Islam Punya Sejarah dan Solusi
Program Makan Bergizi Gratis adalah program yang baik dengan tujuan yang mulia. Namun rasanya kurang tepat untuk dijadikan solusi bagi permasalahan stunting atau IQ yang rendah. Sejatinya, terbatasnya akses masyarakat terhadap makanan bergizi, pelayanan kesehatan yang berkualitas, juga lingkungan yang baik dan sehat merupakan faktor utama dari permasalahan stunting maupun kurang gizi pada anak. Hal ini sangat dipengaruhi oleh sistem ekonomi kapitalisme yang diterapkan oleh Indonesia yang mengedepankan persaingan dan keuntungan, sehingga terjadi ketimpangan sosial dan ekonomi di tengah masyarakat. Termasuk kesulitan mencari dana untuk memenuhi program MBG, karena negara tidak memiliki sistem pengaturan kepemilikan sebagaimana yang dimiliki dalam sistem Islam. Oleh karena itu, sistem Islam sebenarnya adalah solusi yang tepat untuk permasalahan-permaslahan yang ada di Indonesia. Dengan menerapkan sistem kepemilikan yang terkontrol dan adil dalam Islam, bisa meminimalisir masalah yang kerap kali terjadi di sistem kapitalisme, seperti ketimpangan ekonomi ekstrem atau praktik ekonomi yang tidak berkelanjutan. Dalam Islam, kepemilikan umum seperti sumber daya alam adalah milik rakyat kemudian dikelola oleh pemerintah dan akan diberikan untuk kepentingan rakyat. Selain itu, disiapkan lapangan pekerjaan yang memadai untuk rakyat agar memiliki pendapatan untuk memenuhi kebutuhan hidupnya.
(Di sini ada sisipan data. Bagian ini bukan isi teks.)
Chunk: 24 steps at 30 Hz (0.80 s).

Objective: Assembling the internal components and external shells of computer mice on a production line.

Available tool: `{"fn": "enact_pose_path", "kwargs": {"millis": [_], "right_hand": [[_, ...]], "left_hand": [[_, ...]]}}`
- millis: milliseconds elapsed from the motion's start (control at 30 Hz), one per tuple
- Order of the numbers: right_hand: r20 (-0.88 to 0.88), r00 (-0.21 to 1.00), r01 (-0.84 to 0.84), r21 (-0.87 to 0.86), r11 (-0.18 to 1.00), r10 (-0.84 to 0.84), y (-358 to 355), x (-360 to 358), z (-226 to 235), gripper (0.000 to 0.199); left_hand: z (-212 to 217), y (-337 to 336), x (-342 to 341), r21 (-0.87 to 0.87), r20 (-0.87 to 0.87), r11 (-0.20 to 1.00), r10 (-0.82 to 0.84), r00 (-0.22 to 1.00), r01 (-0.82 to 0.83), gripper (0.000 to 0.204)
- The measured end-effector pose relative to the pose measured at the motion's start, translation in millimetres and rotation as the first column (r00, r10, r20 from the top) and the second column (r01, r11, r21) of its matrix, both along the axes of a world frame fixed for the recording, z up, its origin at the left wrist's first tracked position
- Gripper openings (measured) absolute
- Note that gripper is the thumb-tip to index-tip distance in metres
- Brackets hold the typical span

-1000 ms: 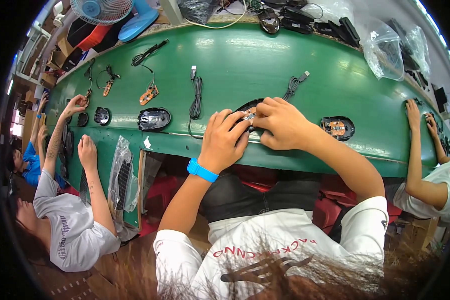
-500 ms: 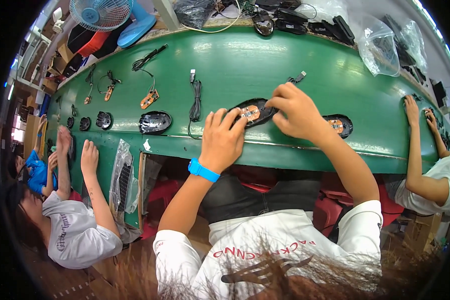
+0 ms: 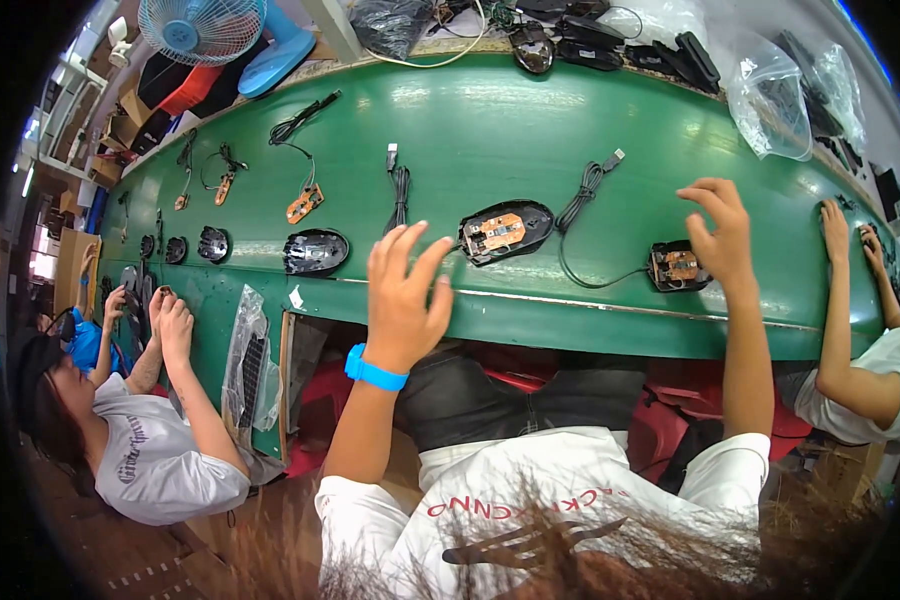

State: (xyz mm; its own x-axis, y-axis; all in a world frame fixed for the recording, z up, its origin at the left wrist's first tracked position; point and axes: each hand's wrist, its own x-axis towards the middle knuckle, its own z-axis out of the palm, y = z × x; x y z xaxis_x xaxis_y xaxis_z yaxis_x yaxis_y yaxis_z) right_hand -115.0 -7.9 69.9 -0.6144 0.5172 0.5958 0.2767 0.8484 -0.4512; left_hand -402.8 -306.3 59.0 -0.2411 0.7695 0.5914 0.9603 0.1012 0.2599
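In front of me on the green work surface lies a black computer mouse base (image 3: pixel 541 219) with an orange circuit board (image 3: pixel 497 233) seated in it. My left hand (image 3: pixel 405 290), with a blue watch on its wrist, hovers just left of that mouse base, fingers spread and holding nothing. Farther right sits a second mouse base (image 3: pixel 658 279), also carrying an orange board (image 3: pixel 679 265). Over its right end hangs my right hand (image 3: pixel 720 235), fingers apart and curled a little, nothing in them. A bundled black cable (image 3: pixel 586 190) with a USB plug runs to the second mouse base.
Another bundled cable (image 3: pixel 401 197) lies behind my left hand. To the left rest a black mouse shell (image 3: pixel 316 251) and a board with a cable (image 3: pixel 305 204). Plastic bags (image 3: pixel 767 110) and black parts line the far edge. Co-workers sit at both sides; a fan (image 3: pixel 202 28) stands far left.
Both hands have come off the middle mouse base: the left drew back leftward, the right swung over to the right-hand mouse base. The left co-worker's hands moved together.
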Motion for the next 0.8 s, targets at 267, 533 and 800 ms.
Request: {"fn": "enact_pose_path", "kwargs": {"millis": [267,533,800], "right_hand": [[-0.061,0.875,0.484,0.136,0.864,-0.480,153,84,-27,0.033],[-0.122,0.771,0.595,0.487,0.639,-0.625,272,97,-70,0.038],[0.173,0.801,0.513,0.295,0.806,-0.573,281,91,-91,0.039]], "left_hand": [[-30,-13,-13,0.202,0.060,0.958,0.197,0.979,-0.205,0.035],[-33,-10,-5,0.250,0.094,0.909,0.321,0.942,-0.335,0.033],[-35,-13,-5,0.238,0.106,0.887,0.381,0.919,-0.395,0.018]]}}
Negara Islam atau Khilafah akan membangun kedaulatan pangan yang ada dalam Departemen Kemaslahatan Umum yang akan bertanggung jawab menjaga kualitas pangan yang dikonsumsi oleh masyarakat. Departemen ini juga akan melibatkan pakar-pakar yang terkait untuk memberikan masukan dalam merumuskan kebijakan terkait pemenuhan gizi, pencegahan stunting, serta upaya meningkatkan ketahanan dan kedaulatan pangan. Sebagai bukti sejarah, pada masa kekhilafahan Utsmani terdapat Imaret (dapur umum), Amy Singer peneliti dapur umum pada masa kekhilafahan Utsmani menulis Serving Up Charity: The Ottoman Public Kitchen, yang diterbitkan oleh Journal of Interdisciplinary History 2005, menceritakan bahwa pihak Kesultanan memberikan makanan gratis dengan jumlah banyak kepada individu yang kurang beruntung. Imaret ini pun beroperasi sejak abad 14 hingga abad 19 (khazanah.republika.go.id). Demikianlah Islam memuliakan manusia dengan syariatnya.